• _Exercise prompt_:
Please give back the listing below word for word, without the images.
-*-
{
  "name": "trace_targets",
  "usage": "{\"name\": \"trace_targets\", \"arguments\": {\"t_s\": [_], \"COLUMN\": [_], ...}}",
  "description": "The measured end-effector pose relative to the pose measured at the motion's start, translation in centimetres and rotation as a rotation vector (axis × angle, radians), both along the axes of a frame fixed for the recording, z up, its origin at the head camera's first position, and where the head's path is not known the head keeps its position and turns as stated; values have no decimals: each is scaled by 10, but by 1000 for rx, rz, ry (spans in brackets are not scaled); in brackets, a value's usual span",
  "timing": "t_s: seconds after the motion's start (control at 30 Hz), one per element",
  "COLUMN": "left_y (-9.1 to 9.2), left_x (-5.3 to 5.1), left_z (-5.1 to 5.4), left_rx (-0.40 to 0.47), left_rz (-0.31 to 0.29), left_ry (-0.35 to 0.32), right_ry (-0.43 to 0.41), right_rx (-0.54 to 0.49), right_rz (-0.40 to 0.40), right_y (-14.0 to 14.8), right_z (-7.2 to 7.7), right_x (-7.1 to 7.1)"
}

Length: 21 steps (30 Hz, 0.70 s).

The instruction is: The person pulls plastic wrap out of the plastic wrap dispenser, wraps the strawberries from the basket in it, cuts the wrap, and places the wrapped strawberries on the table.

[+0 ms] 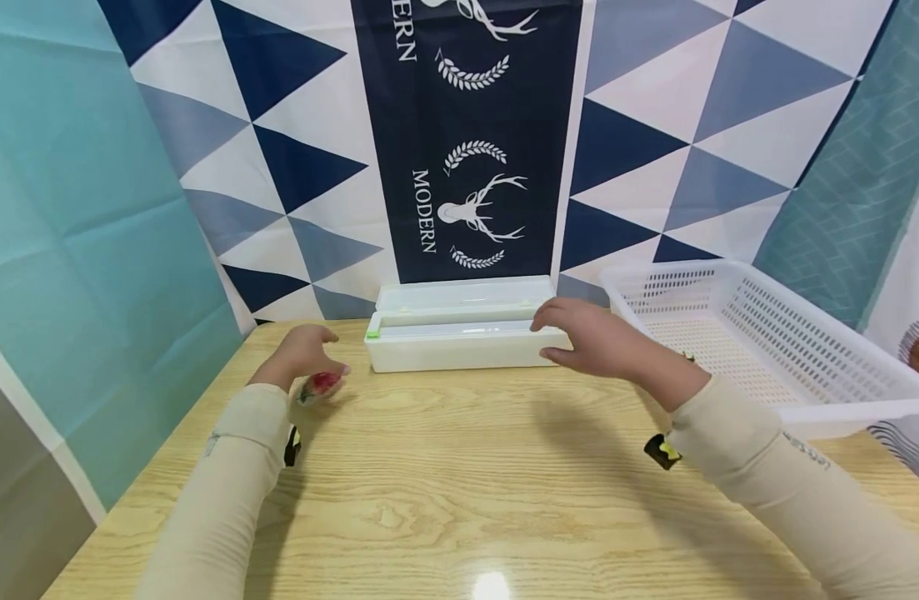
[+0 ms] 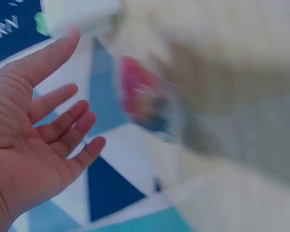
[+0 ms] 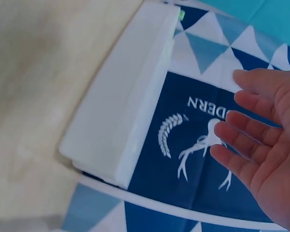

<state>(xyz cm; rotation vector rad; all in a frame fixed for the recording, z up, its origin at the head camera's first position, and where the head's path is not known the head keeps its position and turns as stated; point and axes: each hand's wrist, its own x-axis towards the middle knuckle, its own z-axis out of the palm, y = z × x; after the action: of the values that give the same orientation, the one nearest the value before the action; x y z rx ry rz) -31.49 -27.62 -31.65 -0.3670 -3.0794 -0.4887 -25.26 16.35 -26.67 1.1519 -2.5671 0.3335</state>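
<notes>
A long white box [image 1: 466, 353] with its lid raised stands at the back of the table; a green piece shows at its left end. My right hand [image 1: 597, 337] hovers at the box's right end, fingers relaxed and thumb apart, holding nothing; in the right wrist view the box [image 3: 118, 92] lies beside the hand [image 3: 261, 140]. Left of the box, my left hand [image 1: 300, 357] is over a small red and green thing in clear wrapping [image 1: 322, 383]. The left wrist view has this thing [image 2: 142, 96] blurred, apart from the loosely spread fingers.
A white perforated basket [image 1: 744, 333] stands on the right side of the wooden table [image 1: 429, 492]. Behind the table hangs a patterned cloth [image 1: 317, 167], with a teal curtain [image 1: 84, 208] on the left. Dark wrist straps show below both sleeves.
</notes>
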Motion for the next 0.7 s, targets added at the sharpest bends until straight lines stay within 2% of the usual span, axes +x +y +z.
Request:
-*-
• _Exercise response_:
{
  "name": "trace_targets",
  "usage": "{\"name\": \"trace_targets\", \"arguments\": {\"t_s\": [_], \"COLUMN\": [_], ...}}",
  "description": "The measured end-effector pose relative to the pose measured at the motion's start, translation in centimetres and rotation as a rotation vector (axis × angle, radians), both along the axes of a frame fixed for the recording, z up, its origin at the head camera's first position, and where the head's path is not known the head keeps its position and turns as stated; values have no decimals: each is scaled by 10, but by 1000 for rx, rz, ry (spans in brackets are not scaled); in brackets, a value's usual span",
  "timing": "t_s: seconds after the motion's start (control at 30 Hz), one per element",
  "COLUMN": "left_y (-9.1 to 9.2), left_x (-5.3 to 5.1), left_z (-5.1 to 5.4), left_rx (-0.40 to 0.47), left_rz (-0.31 to 0.29), left_ry (-0.35 to 0.32), right_ry (-0.43 to 0.41), right_rx (-0.54 to 0.49), right_rz (-0.40 to 0.40), right_y (-14.0 to 14.8), right_z (-7.2 to 7.7), right_x (-7.1 to 7.1)"
}

Length: 21 steps (30 Hz, 0.70 s).

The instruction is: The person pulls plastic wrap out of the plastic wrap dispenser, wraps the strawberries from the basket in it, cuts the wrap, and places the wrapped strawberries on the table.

[+0 ms] 
[+0 ms] 
[+0 ms] 

<state>(xyz cm; rotation vector rad; all in a frame fixed for the recording, z up, its origin at the head camera's first position, and where the head's path is not known the head keeps its position and turns as stated; point and axes: each hand's wrist, its own x-axis towards the middle knuckle, its own z-axis out of the palm, y = z × x; after the action: of the values that give the same orientation, the one nearest the value before the action; x y z rx ry rz) -31.49 -27.62 -31.65 -0.3670 -3.0794 -0.4887 -25.26 16.35 -26.67 1.1519 -2.5671 0.3335</state>
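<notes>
A long white box [image 1: 466, 353] with its lid raised stands at the back of the table; a green piece shows at its left end. My right hand [image 1: 597, 337] hovers at the box's right end, fingers relaxed and thumb apart, holding nothing; in the right wrist view the box [image 3: 118, 92] lies beside the hand [image 3: 261, 140]. Left of the box, my left hand [image 1: 300, 357] is over a small red and green thing in clear wrapping [image 1: 322, 383]. The left wrist view has this thing [image 2: 142, 96] blurred, apart from the loosely spread fingers.
A white perforated basket [image 1: 744, 333] stands on the right side of the wooden table [image 1: 429, 492]. Behind the table hangs a patterned cloth [image 1: 317, 167], with a teal curtain [image 1: 84, 208] on the left. Dark wrist straps show below both sleeves.
</notes>
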Motion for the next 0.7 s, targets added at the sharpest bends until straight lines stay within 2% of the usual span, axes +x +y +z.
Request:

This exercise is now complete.